What I’m trying to illustrate, is that performance is a contextually rich and complicated medium. It navigates bodies, atmospheres, temporalities, sites, and audiences. It is daunting to consider all these variables, but the reward is rich and can be a useful tool for expanding our engagement with the world. As a designer, I’ve found that costumes are often designed in a vacuum, where a dangerous neutrality about the performer's body is assumed. The development stops short at the final concept drawing. This product-focused approach to performance-making negates the connecting possibilities within the rehearsal room. We create performances to transmute energy, ideas, and stories, so why doesn’t that extend to the development of work? 

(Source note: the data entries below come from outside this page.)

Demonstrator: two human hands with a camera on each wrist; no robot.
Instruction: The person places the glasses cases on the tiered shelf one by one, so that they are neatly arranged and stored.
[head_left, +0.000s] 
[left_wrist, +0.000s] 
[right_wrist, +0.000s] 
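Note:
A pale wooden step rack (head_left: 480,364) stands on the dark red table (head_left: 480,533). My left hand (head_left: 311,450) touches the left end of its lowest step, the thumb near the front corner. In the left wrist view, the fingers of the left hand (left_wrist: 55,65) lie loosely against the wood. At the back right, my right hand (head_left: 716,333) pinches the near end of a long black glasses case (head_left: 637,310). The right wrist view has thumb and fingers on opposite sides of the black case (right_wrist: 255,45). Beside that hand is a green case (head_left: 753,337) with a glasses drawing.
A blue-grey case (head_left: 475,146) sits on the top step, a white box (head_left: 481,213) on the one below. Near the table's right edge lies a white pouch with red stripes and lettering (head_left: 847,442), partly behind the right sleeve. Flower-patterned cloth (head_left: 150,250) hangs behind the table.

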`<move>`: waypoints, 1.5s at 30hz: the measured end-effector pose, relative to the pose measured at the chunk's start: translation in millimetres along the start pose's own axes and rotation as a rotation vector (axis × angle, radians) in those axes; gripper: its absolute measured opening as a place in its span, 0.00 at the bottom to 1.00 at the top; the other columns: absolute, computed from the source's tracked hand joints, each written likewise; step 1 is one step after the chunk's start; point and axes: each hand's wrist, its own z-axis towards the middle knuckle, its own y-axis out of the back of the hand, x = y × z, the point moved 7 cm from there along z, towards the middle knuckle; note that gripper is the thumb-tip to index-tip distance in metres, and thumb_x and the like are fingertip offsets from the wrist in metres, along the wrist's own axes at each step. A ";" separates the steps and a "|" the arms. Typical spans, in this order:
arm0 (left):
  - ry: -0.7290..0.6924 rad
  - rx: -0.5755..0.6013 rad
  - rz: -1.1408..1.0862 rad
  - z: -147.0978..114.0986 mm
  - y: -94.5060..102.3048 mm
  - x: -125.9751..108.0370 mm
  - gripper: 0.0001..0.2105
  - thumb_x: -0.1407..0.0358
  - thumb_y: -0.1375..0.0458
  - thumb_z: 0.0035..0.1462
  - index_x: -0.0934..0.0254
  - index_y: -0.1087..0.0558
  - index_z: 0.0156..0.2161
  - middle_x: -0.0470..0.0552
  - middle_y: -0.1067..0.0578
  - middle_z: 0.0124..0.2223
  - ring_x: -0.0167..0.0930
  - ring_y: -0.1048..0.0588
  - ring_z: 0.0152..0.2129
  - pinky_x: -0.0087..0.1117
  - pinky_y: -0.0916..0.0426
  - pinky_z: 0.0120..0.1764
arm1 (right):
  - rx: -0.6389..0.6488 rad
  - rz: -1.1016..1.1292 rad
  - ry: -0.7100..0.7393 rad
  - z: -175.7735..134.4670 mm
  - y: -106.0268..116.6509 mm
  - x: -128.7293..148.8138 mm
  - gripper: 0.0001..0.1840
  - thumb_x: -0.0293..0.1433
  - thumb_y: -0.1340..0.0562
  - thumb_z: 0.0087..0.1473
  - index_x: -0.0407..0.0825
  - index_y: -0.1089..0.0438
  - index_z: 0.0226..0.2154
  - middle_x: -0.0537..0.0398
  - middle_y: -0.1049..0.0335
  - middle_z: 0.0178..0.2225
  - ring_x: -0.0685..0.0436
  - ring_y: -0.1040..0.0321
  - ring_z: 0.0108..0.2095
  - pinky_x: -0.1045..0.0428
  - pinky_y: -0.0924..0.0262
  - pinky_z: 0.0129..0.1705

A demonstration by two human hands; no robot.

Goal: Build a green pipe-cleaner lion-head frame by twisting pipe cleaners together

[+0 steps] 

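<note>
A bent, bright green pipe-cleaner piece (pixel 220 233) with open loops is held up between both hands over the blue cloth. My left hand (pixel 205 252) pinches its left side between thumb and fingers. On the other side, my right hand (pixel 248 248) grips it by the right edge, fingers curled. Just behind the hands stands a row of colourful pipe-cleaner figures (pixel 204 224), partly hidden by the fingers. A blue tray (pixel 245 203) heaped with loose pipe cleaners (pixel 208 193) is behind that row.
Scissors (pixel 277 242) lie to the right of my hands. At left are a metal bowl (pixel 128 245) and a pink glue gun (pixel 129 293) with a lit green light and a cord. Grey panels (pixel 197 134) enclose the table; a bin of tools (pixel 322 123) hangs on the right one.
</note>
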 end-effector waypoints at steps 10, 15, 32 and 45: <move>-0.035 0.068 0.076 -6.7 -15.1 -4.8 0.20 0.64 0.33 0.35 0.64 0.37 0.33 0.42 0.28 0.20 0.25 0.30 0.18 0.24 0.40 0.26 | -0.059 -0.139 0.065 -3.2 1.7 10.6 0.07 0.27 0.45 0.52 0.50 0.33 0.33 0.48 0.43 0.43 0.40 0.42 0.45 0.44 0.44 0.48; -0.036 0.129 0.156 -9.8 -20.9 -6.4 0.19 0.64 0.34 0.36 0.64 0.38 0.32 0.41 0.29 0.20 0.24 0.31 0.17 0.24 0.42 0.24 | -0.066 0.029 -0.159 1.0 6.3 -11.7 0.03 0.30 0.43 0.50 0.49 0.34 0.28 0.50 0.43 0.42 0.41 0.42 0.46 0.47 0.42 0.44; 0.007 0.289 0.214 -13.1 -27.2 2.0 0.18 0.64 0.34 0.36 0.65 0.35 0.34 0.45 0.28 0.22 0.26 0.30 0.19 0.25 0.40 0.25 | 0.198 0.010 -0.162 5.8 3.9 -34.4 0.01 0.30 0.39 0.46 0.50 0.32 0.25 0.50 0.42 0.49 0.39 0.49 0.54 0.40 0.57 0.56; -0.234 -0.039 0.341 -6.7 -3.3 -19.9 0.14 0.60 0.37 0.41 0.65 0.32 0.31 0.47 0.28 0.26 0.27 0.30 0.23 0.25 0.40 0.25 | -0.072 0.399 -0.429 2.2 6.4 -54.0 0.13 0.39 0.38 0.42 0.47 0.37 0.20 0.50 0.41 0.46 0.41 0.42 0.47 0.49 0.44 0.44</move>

Jacqui Maida has been working on their framework for improvisation over the past three years; I’m still just cracking the surface I feel, but I would describe it as a loose container to work within – or perhaps a salad bowl. In my experience, it has acted as a soft technology to understand modes of thinking and feelings through movement. The Lighting Desk component is of particular interest to me. By manipulating the conditions for improvisation using texture, sound, lighting, and costume we can start to build worlds and atmospheres.

In As Things Go, there are a series of overlapping containers in play. One of many that we can sit within is costume. Building a frame for improvisation opens a playground for surprise encounters and the magic of chance. As performers within an improvised work, a massive amount of freedom and autonomy is granted. What we choose to put in the container creates an atmosphere in which a score emerges from a breeding ground of chance encounters, haptic responsiveness, and sensory stimuli. Atmospheres have the potential to accent, orient and draw attention to feelings of world in and outside of the theatre.  

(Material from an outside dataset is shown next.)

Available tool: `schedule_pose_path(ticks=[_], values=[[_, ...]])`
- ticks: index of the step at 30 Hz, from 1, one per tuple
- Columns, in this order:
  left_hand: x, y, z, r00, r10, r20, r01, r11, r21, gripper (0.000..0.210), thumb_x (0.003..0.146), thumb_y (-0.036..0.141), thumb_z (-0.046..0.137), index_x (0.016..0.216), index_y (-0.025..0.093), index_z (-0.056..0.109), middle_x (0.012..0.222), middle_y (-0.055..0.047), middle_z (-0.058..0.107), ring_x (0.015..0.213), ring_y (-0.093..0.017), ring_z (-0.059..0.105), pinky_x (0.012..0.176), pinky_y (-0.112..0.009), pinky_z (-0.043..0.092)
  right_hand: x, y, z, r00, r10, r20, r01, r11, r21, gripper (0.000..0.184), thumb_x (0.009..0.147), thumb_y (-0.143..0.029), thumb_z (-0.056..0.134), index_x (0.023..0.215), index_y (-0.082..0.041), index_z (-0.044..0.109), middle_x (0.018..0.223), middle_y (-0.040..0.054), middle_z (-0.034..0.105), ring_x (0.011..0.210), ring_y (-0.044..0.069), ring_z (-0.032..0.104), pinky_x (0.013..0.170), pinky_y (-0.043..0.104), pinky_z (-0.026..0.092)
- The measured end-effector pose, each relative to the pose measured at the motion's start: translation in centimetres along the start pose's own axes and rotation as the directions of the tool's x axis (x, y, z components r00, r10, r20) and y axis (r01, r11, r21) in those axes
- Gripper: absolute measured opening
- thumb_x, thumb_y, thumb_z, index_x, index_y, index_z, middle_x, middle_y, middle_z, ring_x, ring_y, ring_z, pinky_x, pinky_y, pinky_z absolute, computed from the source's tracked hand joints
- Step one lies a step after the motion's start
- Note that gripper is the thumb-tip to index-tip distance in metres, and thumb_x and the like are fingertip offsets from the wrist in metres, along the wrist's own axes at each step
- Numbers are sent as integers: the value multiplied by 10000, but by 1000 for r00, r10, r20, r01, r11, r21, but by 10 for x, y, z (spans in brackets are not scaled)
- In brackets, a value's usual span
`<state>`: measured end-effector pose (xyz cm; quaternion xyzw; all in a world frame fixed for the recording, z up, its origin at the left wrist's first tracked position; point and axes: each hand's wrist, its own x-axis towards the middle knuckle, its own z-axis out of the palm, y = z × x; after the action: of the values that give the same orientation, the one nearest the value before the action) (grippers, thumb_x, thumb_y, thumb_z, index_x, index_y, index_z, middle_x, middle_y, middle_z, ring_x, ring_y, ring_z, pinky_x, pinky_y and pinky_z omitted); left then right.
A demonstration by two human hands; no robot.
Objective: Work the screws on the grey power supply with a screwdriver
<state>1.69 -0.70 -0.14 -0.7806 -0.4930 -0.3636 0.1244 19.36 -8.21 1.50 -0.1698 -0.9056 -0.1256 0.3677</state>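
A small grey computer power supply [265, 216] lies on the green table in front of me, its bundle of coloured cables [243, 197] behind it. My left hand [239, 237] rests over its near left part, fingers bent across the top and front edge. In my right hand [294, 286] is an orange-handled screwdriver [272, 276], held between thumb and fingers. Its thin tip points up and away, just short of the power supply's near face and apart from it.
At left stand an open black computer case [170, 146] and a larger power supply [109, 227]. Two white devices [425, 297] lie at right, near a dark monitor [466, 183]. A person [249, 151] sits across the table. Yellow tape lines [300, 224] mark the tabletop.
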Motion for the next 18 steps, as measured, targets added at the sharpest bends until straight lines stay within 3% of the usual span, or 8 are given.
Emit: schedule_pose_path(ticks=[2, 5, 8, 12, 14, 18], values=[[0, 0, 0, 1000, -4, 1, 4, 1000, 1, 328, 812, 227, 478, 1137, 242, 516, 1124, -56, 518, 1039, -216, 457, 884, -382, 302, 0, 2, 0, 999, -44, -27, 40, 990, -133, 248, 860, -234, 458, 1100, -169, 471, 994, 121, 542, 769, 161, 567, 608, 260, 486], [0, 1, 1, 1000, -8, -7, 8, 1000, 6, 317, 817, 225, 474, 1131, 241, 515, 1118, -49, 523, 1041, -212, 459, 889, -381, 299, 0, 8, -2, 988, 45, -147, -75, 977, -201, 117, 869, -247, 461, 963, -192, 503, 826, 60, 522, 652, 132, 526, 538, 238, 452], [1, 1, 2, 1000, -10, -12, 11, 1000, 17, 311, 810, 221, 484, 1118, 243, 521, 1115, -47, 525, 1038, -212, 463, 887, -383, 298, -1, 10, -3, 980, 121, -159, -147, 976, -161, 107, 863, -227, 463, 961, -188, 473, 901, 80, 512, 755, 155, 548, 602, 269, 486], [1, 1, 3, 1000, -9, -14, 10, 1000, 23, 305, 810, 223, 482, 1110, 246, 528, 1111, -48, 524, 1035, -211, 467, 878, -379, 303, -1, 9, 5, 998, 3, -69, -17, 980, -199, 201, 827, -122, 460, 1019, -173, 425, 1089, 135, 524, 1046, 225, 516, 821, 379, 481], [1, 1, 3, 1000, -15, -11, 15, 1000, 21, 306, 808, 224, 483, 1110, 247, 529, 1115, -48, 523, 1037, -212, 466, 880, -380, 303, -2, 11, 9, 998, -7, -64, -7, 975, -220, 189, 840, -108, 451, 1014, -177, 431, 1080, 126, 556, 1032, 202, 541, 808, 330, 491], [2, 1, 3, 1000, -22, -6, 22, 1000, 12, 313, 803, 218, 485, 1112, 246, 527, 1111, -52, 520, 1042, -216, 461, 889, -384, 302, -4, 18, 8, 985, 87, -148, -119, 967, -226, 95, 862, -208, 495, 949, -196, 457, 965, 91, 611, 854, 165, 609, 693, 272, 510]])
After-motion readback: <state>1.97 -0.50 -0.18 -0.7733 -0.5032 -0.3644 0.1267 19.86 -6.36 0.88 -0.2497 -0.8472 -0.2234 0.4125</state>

When the contents of the container have agency, there emerges a symbiotic relationship between stimuli and performer. Especially in an improvised context, the outcome of the performance differs each time, which means the human bodies must relinquish some of their control to the material bodies. This letting go of control offers exciting outcomes when attempting to stage ephemeral performances. Witnesses get to explore worlds for the first time, alongside the performers. The transience of live performance is amplified, and the stakes are shared equally between the container, performer, and audience. 

I consider this relinquishing of control important in the way in which we move through the world more generally. Offering attentiveness to our environments can provide insightful, alternative ways of existing and collaborating that aren’t ruled by destructive colonial structures. When we relinquish control and binary ideas of success, we start to notice our environment and community. 

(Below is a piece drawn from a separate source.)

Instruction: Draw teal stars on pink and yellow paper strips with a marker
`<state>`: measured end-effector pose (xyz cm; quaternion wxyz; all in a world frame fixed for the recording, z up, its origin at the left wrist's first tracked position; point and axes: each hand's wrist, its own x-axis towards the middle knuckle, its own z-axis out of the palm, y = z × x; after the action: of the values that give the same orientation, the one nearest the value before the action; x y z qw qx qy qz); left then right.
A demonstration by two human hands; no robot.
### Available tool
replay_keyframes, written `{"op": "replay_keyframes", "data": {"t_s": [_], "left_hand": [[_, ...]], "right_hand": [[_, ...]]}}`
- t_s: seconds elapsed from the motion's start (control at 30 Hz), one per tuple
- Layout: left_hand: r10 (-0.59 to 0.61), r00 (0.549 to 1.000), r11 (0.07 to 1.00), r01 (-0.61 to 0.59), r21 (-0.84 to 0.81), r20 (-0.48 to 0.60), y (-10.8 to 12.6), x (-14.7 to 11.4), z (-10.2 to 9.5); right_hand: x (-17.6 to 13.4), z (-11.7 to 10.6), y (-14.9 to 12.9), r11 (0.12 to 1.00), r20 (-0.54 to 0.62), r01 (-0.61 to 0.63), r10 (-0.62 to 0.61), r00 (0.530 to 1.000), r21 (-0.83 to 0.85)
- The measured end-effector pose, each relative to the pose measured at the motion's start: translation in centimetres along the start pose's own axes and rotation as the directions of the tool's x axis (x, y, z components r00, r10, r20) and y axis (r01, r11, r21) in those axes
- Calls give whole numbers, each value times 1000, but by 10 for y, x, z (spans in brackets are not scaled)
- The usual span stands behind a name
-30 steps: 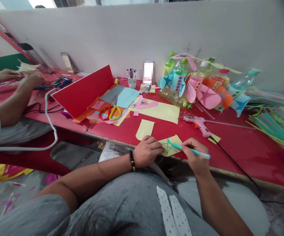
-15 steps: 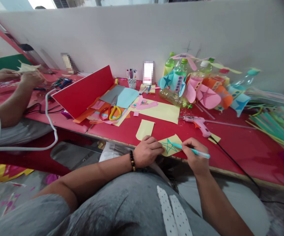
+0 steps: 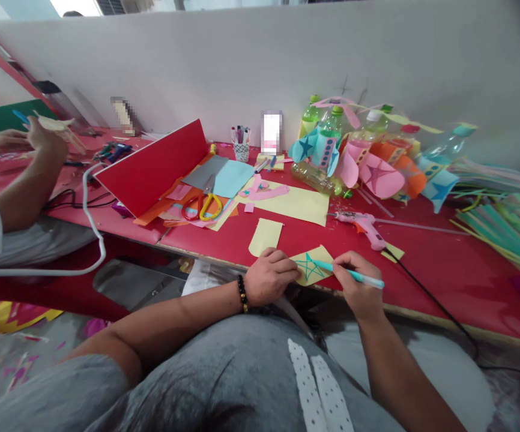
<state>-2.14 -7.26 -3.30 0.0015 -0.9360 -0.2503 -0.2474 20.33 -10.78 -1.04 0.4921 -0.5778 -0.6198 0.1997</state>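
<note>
My right hand (image 3: 359, 282) grips a teal marker (image 3: 347, 273) in a writing hold, its tip on a small yellow paper piece (image 3: 317, 276). A star (image 3: 310, 267) outlined in teal is drawn on that paper, at the table's front edge. My left hand (image 3: 271, 277), with a dark bead bracelet on the wrist, has its fingers curled over the paper's left edge. Just beyond it lies another yellow paper piece (image 3: 265, 237) with a rounded end. To the right of the drawing sits a pink glue gun (image 3: 362, 226) with a black cord.
Scissors (image 3: 203, 205) rest on coloured sheets beside a red board (image 3: 156, 171). Bottles with paper fins (image 3: 368, 159) stand at the back right, near green strips (image 3: 503, 225). A pen cup (image 3: 242, 150) is by the wall. Another person's hands (image 3: 39, 141) work at far left.
My hands, the marker and the paper look nearly unchanged. At the far left, the other person's hand has shifted and a blue pen-like object now shows in it.
</note>
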Motion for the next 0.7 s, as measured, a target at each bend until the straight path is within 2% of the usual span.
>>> {"op": "replay_keyframes", "data": {"t_s": [0.5,0.7], "left_hand": [[7,1000,1000,-7,5,-5,0,0,0],[8,1000,1000,-8,11,0,-1,0,0]], "right_hand": [[0,1,2,999,64,41,-40,997,-14],[-1,2,4,999,41,44,-43,998,-22]]}}
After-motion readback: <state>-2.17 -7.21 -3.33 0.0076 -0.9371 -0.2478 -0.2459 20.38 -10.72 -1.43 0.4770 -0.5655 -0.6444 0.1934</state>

Head to any park and you’ll find worlds being made in their thousands by kids. The key to container-making is playmaking. I propose an urgent re-prioritising of learning, connection, wonder, and exploration - alternative modes of making create space for more diverse stories, identities, and bodies. 

When we open ourselves to surprise encounters, we start to realise what wasn’t visible before, and what’s been missing all along.